そうならないために、どのようなことが大切で、どのような姿勢で臨めばよいのかレクチャーしたいと思います。
今回は、日頃の学習のヒントとして「理科」という教科にスポットを当てて、具体的な取り組み方をお話しします。
理科の最大の特長は、一見するとただの暗記分野に思える場所にも、すべて「なぜそうなるのか」という論理的な背景がかくれている点にあります。
たとえば植物の分類をただ暗記するのではなく、
「なぜアブラナの花びらは4枚で、サクラは5枚なのか」
「なぜ単子葉類の根はひげ根なのか」
といった、植物の生存戦略としての合理性を理解していく。
夏休みのまとまった時間は、こうした科学的な思考の回路をじっくり組み立てる絶好のチャンスです。
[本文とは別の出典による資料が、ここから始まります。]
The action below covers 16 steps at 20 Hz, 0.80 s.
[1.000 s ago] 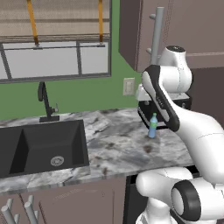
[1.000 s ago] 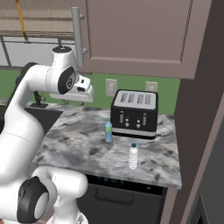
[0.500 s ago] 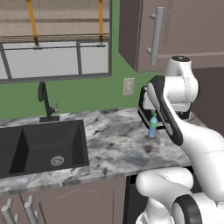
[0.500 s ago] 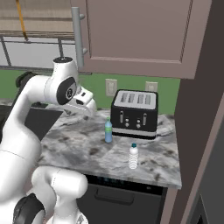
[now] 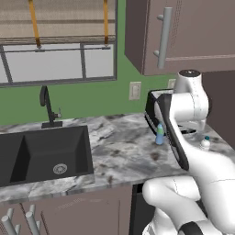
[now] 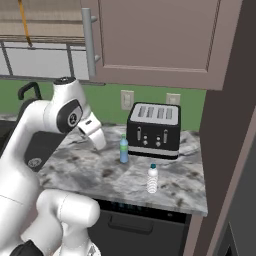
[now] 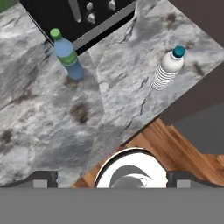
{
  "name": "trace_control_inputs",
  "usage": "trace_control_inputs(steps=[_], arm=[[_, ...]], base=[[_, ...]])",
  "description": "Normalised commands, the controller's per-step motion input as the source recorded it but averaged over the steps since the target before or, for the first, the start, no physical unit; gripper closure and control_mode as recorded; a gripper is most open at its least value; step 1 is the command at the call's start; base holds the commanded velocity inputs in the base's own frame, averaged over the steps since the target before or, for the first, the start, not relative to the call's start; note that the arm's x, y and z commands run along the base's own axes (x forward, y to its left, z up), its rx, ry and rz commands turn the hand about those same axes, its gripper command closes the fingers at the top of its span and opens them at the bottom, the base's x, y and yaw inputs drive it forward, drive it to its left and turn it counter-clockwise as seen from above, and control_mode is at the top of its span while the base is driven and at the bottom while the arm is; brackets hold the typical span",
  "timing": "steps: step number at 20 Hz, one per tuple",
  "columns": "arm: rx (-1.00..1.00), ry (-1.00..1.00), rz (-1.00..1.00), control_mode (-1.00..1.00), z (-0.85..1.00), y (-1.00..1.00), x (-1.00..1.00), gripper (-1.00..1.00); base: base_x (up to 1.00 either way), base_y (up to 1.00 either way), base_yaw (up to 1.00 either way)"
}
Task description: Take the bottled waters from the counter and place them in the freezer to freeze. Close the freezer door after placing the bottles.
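— Where are the bottles you're after?

— Two of them, both upright on the grey-white marbled stone counter (image 6: 85,172). The blue-tinted clear plastic bottle (image 6: 123,149) stands just in front of the black four-slot toaster (image 6: 153,130), near its left end. The whitish ribbed bottle with the teal cap (image 6: 152,178) is nearer the front edge, to the right of the blue one and apart from it. From my hand camera I see the same pair: blue-tinted bottle (image 7: 68,55) beside the toaster (image 7: 78,17), whitish bottle (image 7: 167,68) close to the counter's end.

— And your gripper?

— My two-finger gripper (image 7: 111,178) has hold of nothing. The fingertips sit far apart at the bottom corners of my hand view, so I judge the jaws wide open. I hang high above the counter, looking down on both bottles, which I take as a stance for choosing one and coming down on it.

— Anything else to count?

— One toaster, two wall outlets on the green wall behind it, one black inset sink (image 5: 43,151) with one black faucet (image 5: 47,106) to the far left. The bottles stand clear of each other, so I judge either can be taken without knocking the other.
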Motion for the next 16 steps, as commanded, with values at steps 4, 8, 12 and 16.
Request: trace_control_inputs(steps=[4,8,12,16], arm=[[-0.21,-0.05,-0.42,-1.00,-0.11,0.18,0.22,-1.00],[-0.23,-0.14,-0.41,-1.00,-0.02,0.30,0.07,-1.00],[-0.14,-0.06,-0.39,-1.00,-0.04,0.16,0.00,-1.00],[-0.13,-0.02,-0.39,-1.00,-0.24,0.00,0.00,-1.00]], base=[[0.00,0.00,0.00],[0.00,0.00,0.00],[0.00,0.00,0.00],[0.00,0.00,0.00]])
しかし、ここで単なる知識の丸暗記に走ってしまうと、いざ実戦問題に臨んだときに全く引き出せなくなってしまいます。
大切なのは「覚える」ことではなく、現象の裏側にある「きまり」や「仕組み」を自分の言葉で説明できるようになるまで、1問1問と泥臭く向き合う姿勢です。
特に難関校の理科で頻出する、初見の実験データを読み解く力は、この夏にどれだけ「なぜ?」を突き詰め、自分の頭で納得する経験を積んできたかにかかっています。
スケジュールを組む際も、ただ問題数をこなすだけでなく、解説をじっくり読み、図を描き直して考える時間を必ず確保してください。
こうした密度の高い学習を継続するためには、体調管理と生活リズムの維持が不可欠です。
「毎日同じ時間に起き、同じ時間に机に向かう。」
この淡々としたルーティンを崩さずに続けられる子が、最後には一番強いと感じます。
整ったリズムがあってこそ頭もすっきりと働き、深い思考力が養われます。
理科は、仕組みが腑に落ちた瞬間に、バラバラだった知識が一つにつながり、確固たる武器へと化ける教科です。
この夏、科学の視点を研ぎ澄まし、一気に飛躍していきましょう。